Las ciencias positivas no pueden asimilarse a un juicio donde el jurado, en función de los argumentos del fiscal o del defensor, decide la culpabilidad o la inocencia del imputado en función de pruebas, o intenciones, que pueden tener interpretaciones divergentes. Por ello llegar a un consenso, con mayoría absoluta o mayoría simple, es la verdad que decide la suerte del procesado. Podrán, con el tiempo, aparecer nuevas pruebas para la revisión de caso, pero de todas formas la decisión que se tome corresponderá a los que en esas circunstancias determinen una nueva sentencia o reafirmen la ya emitida. La verdad, por tanto, es el producto de un consenso social que, si lo trasladamos a la sociedad, dependerá de quién disponga lo que conviene aceptar como base de la convivencia. Si hay sociedades que permiten el aborto o el matrimonio gay es porque los representantes de las mismas han estimado que son fórmulas de comportamiento aceptables, y por tanto legales. Lo que no impide que en otro momento esa misma aceptación pueda ser modificada si los que detentan el poder representativo se prestan a abolirlas.

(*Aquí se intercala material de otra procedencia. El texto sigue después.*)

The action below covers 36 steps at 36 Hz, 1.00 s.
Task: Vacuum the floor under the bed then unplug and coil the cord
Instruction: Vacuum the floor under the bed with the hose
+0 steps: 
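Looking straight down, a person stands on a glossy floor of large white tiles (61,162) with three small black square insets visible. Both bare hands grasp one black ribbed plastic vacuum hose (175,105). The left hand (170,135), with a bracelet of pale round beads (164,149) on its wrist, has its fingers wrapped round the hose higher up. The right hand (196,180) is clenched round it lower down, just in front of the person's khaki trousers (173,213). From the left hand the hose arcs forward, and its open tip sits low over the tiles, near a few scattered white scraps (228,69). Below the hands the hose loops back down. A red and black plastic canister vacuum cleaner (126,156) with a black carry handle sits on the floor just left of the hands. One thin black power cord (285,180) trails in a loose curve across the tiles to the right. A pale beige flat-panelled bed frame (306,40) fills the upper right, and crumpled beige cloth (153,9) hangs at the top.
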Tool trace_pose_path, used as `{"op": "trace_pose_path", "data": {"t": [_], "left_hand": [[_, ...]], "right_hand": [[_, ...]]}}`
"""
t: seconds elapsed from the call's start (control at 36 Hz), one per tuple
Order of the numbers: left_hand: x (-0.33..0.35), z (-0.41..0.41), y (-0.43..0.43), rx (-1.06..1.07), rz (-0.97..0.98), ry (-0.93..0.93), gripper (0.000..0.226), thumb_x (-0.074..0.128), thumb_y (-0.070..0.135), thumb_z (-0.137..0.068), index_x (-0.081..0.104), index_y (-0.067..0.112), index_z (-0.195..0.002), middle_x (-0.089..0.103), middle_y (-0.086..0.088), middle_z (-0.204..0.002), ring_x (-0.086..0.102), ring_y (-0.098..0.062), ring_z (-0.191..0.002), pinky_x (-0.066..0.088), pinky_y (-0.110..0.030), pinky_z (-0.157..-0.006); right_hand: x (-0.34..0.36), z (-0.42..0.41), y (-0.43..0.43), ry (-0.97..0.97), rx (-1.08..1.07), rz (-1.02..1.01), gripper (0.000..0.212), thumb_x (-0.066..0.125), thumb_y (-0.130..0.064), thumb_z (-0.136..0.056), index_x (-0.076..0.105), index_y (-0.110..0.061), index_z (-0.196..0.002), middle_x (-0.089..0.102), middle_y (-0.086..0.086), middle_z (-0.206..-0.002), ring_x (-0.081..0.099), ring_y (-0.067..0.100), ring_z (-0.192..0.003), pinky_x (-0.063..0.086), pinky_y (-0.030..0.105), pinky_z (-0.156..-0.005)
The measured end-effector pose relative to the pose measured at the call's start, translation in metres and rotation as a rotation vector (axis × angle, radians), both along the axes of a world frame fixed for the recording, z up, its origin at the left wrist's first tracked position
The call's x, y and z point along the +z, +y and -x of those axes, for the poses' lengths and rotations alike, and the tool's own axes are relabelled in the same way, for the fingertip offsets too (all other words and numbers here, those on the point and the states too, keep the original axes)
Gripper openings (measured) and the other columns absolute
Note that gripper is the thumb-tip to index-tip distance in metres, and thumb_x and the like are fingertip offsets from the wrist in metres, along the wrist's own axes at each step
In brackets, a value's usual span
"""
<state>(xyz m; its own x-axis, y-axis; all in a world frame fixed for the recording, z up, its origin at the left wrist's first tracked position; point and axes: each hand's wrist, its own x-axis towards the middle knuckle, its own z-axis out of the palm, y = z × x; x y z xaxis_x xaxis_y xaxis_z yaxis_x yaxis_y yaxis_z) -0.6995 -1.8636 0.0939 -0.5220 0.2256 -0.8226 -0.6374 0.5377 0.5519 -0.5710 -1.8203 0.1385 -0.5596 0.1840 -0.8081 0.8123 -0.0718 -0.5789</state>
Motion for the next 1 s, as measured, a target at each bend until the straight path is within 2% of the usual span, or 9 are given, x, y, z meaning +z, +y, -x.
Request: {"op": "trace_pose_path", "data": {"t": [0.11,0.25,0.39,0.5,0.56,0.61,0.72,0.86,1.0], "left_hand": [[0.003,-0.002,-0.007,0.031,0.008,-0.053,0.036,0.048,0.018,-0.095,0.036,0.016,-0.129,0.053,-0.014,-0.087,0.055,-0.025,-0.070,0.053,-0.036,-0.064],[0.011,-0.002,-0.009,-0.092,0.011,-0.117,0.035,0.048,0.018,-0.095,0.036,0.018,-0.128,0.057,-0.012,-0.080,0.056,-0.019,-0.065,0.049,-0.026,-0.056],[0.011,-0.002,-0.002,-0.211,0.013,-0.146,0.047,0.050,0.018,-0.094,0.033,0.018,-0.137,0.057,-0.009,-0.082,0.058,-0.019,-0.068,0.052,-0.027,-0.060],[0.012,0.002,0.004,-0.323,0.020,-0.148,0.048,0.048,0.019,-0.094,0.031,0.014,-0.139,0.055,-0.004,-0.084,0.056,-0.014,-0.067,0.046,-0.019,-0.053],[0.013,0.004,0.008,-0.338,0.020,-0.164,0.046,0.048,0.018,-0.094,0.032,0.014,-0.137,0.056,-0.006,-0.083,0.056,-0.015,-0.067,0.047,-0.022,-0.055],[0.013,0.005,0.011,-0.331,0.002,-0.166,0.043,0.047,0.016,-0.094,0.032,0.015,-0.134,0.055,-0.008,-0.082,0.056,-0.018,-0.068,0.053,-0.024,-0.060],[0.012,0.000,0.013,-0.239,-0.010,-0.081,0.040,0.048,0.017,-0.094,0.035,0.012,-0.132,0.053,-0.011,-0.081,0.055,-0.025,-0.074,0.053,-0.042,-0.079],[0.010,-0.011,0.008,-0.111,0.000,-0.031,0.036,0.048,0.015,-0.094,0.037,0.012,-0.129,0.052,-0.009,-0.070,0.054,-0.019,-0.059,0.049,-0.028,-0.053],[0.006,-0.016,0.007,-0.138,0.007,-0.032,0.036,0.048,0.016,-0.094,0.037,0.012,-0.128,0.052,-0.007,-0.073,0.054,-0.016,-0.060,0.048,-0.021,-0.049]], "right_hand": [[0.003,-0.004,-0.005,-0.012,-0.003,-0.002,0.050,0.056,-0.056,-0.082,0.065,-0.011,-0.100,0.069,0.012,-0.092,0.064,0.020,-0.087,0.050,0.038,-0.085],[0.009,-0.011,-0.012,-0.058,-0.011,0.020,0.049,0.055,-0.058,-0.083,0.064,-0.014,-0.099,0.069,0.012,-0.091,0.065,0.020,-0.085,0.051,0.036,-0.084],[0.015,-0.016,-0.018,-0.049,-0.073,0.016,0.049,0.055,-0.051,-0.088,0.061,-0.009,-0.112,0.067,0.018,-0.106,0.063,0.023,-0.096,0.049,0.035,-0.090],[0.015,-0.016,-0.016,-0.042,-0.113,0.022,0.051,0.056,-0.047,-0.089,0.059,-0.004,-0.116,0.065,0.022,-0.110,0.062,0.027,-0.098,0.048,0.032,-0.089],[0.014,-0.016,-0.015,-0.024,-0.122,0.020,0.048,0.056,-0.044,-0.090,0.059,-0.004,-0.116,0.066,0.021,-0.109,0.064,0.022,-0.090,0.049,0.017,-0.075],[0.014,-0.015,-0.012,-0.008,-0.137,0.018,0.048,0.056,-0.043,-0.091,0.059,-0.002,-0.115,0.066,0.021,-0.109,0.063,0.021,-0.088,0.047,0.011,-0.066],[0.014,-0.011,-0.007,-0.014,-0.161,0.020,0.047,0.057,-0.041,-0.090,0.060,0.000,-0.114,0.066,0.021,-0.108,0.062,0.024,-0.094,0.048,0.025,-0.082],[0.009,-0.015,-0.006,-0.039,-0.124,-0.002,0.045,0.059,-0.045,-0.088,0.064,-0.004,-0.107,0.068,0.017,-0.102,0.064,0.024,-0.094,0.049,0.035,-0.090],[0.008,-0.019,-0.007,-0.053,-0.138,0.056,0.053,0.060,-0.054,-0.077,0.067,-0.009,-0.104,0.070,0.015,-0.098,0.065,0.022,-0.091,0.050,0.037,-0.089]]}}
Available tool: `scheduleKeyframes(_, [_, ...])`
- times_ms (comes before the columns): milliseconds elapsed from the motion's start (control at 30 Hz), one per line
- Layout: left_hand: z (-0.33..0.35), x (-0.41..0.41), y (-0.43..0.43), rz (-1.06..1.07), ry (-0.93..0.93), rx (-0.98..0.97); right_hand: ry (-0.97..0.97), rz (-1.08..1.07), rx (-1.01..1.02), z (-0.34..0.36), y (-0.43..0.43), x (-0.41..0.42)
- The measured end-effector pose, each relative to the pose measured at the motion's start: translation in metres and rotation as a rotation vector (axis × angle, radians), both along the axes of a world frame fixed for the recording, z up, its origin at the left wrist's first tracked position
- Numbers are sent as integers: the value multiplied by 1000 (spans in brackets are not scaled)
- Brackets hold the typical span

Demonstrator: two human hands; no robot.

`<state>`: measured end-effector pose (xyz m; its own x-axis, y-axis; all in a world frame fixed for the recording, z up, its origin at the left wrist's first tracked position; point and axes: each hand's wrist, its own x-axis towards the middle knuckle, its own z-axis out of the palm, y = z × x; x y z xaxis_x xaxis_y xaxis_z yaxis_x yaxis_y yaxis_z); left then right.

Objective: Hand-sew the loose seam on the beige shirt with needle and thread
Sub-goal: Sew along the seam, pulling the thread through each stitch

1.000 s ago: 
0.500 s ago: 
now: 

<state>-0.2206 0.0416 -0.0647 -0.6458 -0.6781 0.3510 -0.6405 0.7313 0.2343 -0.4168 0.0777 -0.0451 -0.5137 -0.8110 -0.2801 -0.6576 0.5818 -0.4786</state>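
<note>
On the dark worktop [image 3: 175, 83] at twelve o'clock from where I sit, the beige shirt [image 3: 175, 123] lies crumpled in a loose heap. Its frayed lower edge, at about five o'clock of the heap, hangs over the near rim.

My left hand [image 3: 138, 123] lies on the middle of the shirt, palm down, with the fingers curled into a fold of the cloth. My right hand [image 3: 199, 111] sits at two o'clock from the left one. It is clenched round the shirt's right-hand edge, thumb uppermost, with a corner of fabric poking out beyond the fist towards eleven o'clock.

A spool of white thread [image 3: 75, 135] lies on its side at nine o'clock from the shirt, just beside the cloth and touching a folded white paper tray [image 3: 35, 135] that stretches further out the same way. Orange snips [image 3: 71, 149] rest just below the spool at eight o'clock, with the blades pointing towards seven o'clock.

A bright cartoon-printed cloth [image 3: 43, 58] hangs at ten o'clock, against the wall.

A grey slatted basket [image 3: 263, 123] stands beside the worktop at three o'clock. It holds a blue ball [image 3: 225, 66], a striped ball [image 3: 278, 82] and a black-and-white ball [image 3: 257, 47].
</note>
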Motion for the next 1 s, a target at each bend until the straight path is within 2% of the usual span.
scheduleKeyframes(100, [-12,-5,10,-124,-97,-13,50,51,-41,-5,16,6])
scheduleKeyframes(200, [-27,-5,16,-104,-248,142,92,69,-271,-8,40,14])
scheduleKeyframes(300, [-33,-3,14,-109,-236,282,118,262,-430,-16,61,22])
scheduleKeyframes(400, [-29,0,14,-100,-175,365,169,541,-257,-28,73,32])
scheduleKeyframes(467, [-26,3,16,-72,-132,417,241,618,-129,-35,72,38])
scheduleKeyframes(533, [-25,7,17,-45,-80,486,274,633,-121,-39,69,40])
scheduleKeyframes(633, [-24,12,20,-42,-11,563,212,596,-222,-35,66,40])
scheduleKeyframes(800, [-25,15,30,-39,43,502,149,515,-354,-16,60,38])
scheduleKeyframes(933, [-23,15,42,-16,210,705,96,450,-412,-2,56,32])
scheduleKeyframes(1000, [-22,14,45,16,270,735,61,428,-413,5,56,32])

Este debate se evidenció de manera clara en el siglo XX, pero tiene sus raíces en la filosofía del Renacimiento y la Ilustración y se extiende en el presente siglo mas allá de los círculos académicos para formar parte de la conciencia de la ciudadanía: la verdad que se establece es la que se impone en las urnas. Pero las dinámicas sociales no permiten muchas veces la estabilidad de lo que en un momento dado han reflejado unas elecciones, y entonces la presión política y ciudadana hace que no se cumpla el plazo destinado para cumplir los programas que, en principio, han obtenido el respaldo mayoritario. O también porque el resultado electoral obliga a pactos entre distintas formaciones para formar gobiernos que arbitren fórmulas de consenso que no siempre resultan satisfactorias. Todo ello hace que, en coyunturas de crisis económicas o sociales, o en circunstancias extraordinarias como una pandemia, el marco de las democracias padezca la desafectación de los ciudadanos que experimentan la desazón de no saber a qué atenerse. La multiplicidad de propuestas para llegar a una solución hace difícil saber cuál es la adecuada, o la más acertada. Es entonces cuando se extienden lo que ha sido denominado «el malestar de la democracia», con multitud de publicaciones que abordan el tema desde distintas perspectivas. (Vid V. Pérez Díaz, El malestar de la democracia, Crítica, 2008). En todas ellas se señala el desengaño de no ver mejora en la situación.

El problema no es que, por ahora, se ponga en cuestión el sistema en sí porque todavía existe el convencimiento que cualquier alternativa, como una dictadura, es peor. Pero sí la posibilidad de decantarse por alternativas, desde la derecha o de la izquierda, que impongan un orden semidictatorial con apariencia democrática.